Two days ago I discussed at ICFP 2012 the most recent results of the CMS experiment at the CERN Large Hadron Collider. In the allotted time of my talk I could only cover few analyses, and I obviously chose some of the most interesting ones, so that was already a summary. Here I am bringing the information collapse one step further, by giving a itemized summary of some of the points I made, just in case you are interested. If you want to, you can also download the original slides of my talk from here (but be careful, it's a 8Mb file).

- The LHC has yielded over 5 inverse femtobarns of proton-proton collisions to CMS to analyze in 2011, and these data have been used for dozens of new results. Now we have on tape another 5/fb of data from the 2012 run, but these have not been looked at yet (results will be ready in a few days).

- We can broadly divide 2011 results into three areas: searches for Higgs bosons, Standard Model measurements, and new physics searches.

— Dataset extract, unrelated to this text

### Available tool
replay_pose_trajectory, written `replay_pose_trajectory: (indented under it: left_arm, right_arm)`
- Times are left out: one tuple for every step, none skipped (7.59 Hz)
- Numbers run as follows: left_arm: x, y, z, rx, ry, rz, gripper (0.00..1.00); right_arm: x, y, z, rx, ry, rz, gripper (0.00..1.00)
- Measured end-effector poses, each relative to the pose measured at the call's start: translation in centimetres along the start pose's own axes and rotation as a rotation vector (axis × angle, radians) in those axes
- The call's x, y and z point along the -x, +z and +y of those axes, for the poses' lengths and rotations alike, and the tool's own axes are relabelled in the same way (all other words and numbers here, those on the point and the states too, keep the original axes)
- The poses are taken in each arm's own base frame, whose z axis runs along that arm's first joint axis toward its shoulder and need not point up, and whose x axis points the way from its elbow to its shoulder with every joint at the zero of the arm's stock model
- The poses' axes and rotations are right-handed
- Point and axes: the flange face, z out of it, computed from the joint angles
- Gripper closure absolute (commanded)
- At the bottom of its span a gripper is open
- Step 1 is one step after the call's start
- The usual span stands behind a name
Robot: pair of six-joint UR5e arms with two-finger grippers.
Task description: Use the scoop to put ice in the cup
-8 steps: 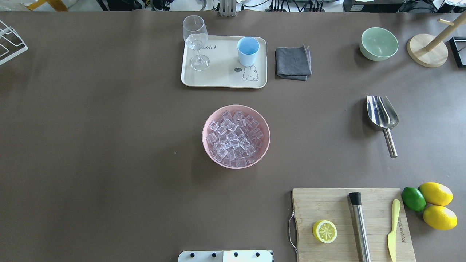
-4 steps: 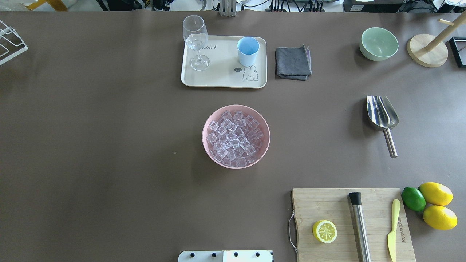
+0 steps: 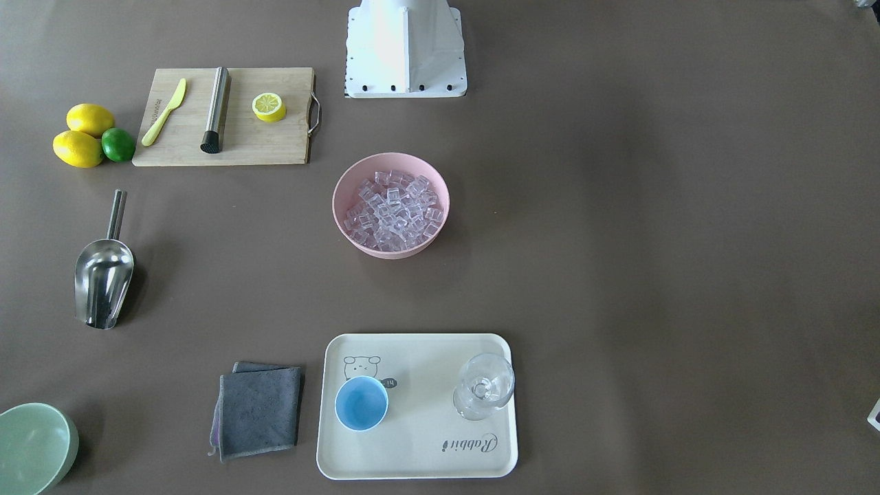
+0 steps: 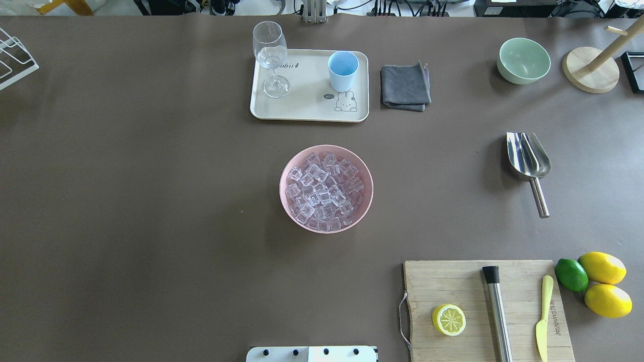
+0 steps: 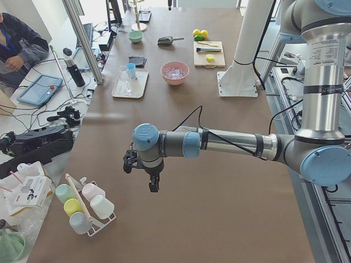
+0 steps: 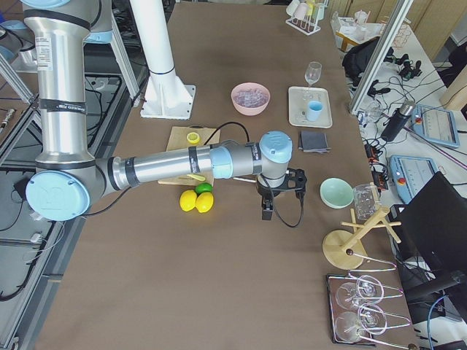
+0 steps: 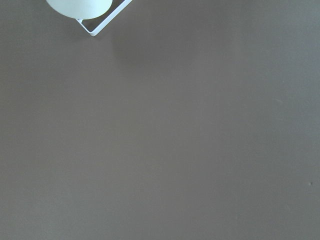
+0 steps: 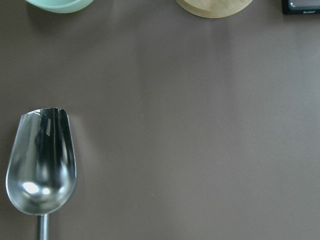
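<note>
Right gripper (image 6: pixel 266 212) hung above the table on the right side, fingers pointing down, with nothing seen in its hold. Only a side camera caught it, so whether the jaws stood apart or together could not be told. Left gripper (image 5: pixel 153 184) hung likewise over bare table far to the left, near a white rack (image 5: pixel 107 219) of pastel cups; how far it was open could not be told either.

Scoop (image 4: pixel 527 160) lay flat on the table at right, trough toward the far edge, handle toward the robot, with neither gripper touching it. The right wrist camera looked straight down on its trough.

Ice (image 4: pixel 324 191) was heaped in a pink bowl (image 4: pixel 280 191) at table centre.

Cup (image 4: pixel 343 70) stood upright on the right part of a cream tray (image 4: pixel 307 108) at far centre, with a stemmed glass (image 4: pixel 271 55) on the tray's left part. The two were apart.

Grey cloth (image 4: pixel 405 86) lay just right of the tray, and a pale-green bowl (image 4: pixel 523 60) stood far right. Cutting board (image 4: pixel 453 281) at near right carried a half lemon (image 4: pixel 449 320), a steel rod (image 4: pixel 497 311) and a yellow knife (image 4: pixel 543 317).
</note>
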Motion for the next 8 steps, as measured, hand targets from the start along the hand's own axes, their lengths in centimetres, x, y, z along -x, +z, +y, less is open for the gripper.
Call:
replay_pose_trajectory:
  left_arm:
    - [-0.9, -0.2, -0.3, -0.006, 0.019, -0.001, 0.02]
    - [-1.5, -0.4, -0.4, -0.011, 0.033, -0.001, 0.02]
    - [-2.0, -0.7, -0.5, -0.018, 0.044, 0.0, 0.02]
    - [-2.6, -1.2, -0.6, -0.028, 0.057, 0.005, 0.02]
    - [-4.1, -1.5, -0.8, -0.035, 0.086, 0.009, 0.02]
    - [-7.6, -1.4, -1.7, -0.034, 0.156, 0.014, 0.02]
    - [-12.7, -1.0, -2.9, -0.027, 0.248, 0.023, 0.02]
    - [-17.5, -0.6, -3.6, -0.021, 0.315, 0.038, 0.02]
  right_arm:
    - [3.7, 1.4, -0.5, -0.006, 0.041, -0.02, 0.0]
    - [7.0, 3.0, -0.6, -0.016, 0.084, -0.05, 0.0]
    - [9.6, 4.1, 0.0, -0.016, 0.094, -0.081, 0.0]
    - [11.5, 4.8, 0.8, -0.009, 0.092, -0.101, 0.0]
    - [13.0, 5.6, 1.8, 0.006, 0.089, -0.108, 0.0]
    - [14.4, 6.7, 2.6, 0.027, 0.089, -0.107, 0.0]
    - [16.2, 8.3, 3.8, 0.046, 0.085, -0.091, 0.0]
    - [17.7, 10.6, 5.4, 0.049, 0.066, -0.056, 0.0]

- CMS searched for the Higgs boson in eight independent final states, further divided in over forty categories. The combined results of these searches say that the particle must be lighter than 127 GeV (and heavier than 115 according to LEP II), or heavier than 600 GeV. We know the latter is not an option as far as the Standard Model is concerned, because it would now be utterly inconsistent with other electroweak measurements. So we might argue that if the SM Higgs exists, we already know its mass to better than 10% accuracy.

- CMS finds a signal with a local significance of 3.1 standard deviations at 124 GeV. If this excess is due to the Higgs boson, it is likely that the new data, once analyzed, will produce additional evidence which can be considered conclusive proof for the particle's existence.

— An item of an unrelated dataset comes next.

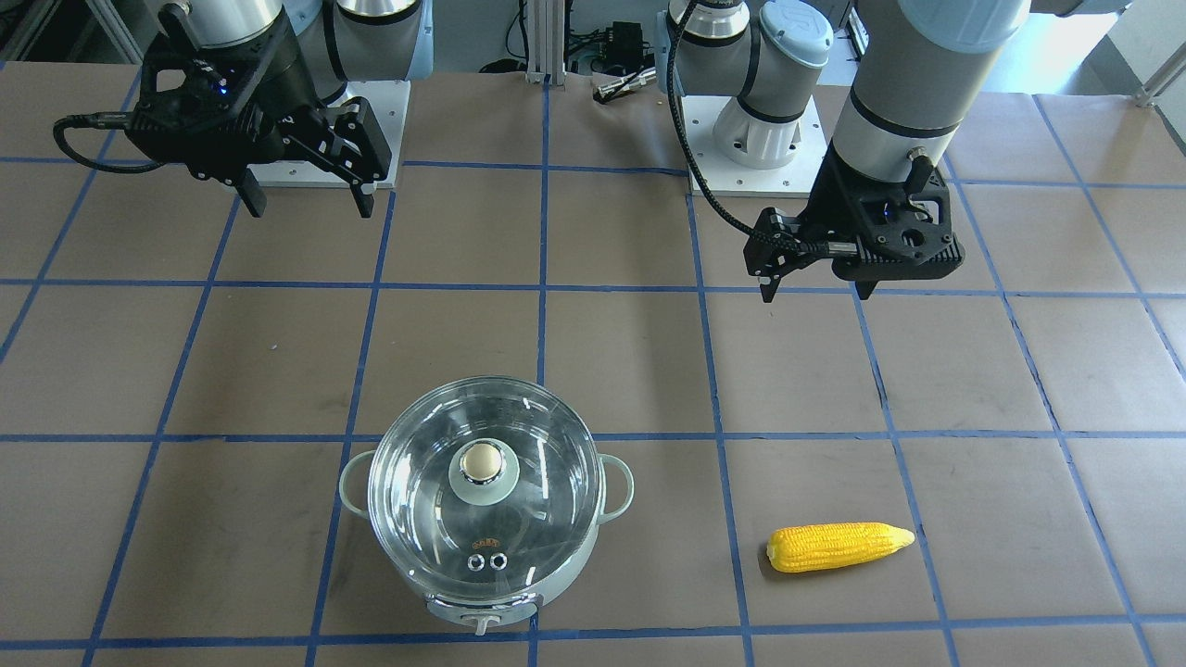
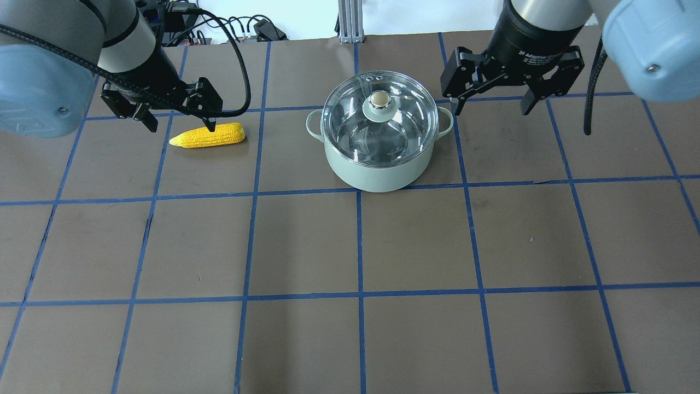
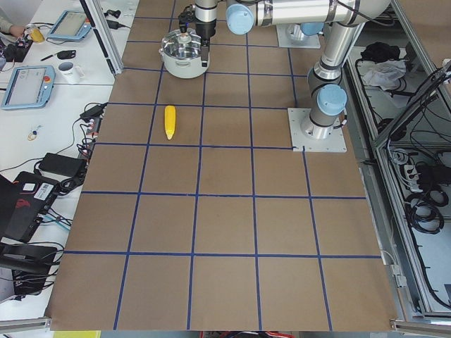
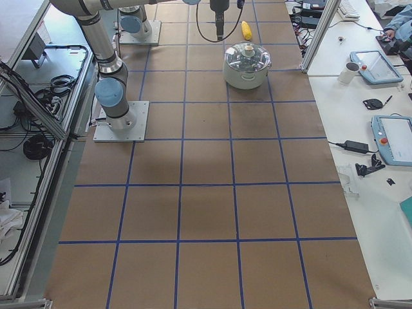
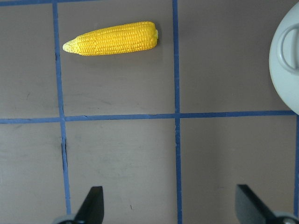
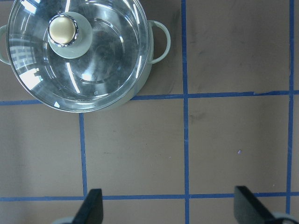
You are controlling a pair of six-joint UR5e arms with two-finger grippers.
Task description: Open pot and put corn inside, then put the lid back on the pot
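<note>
The mint-green pot point(image 1: 491, 597) stands on the table with the clear glass lid point(image 1: 542, 463) on it, ball knob up. It also shows in the overhead view point(image 2: 377, 172) and the right wrist view point(image 6: 160, 43). The yellow corn point(image 1: 839, 547) lies flat on the table to the pot's left side, also in the overhead view point(image 2: 208, 135) and the left wrist view point(image 5: 112, 38). My left gripper point(image 1: 815, 294) is open and empty, above the table on the robot's side of the corn. My right gripper point(image 1: 310, 208) is open and empty, raised well back from the pot.
Brown table cover with a blue tape grid. Arm base plates point(image 1: 755, 167) and cables point(image 1: 621, 46) sit at the robot's edge. Operator desks with tablets point(image 4: 393, 138) and a mug point(image 4: 351, 72) run along the far side.
</note>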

- A new baryon, the Ξb*, has been observed in its fully exclusive cascade decay into J/ψ, proton, and pions (with intermediate Ξb and Λ states). Its mass is just short of 6 GeV (see picture on the right, showing the peak in the distribution of Q-value of the two-body decay Ξb*-->Ξb π).
 
- Rare decays of the Bs meson have been searched, and a tight limit on the Bs->μμ decay has been obtained by combining CMS results with LHCb and ATLAS ones. New physics models are strongly constrained by this limit because many realizations of NP would yield enhancements in the branching ratio for the dimuon decay mode.

- CMS now measures the top quark mass and cross section in a number of different techniques. The precision on the top mass is reaching the Tevatron average (1.25 GeV total error now). A new era of precision top physics measurements has started, with e.g. limits on Flavour-changing neutral current top decays constrained at the 0.34% level, and top-antitop mass difference measured to within 0.5 GeV (of course it is zero!).

- A large number of interesting searches for new physics returned null results. Supersymmetry has been investigates in dozens of possible signatures, with no positive result.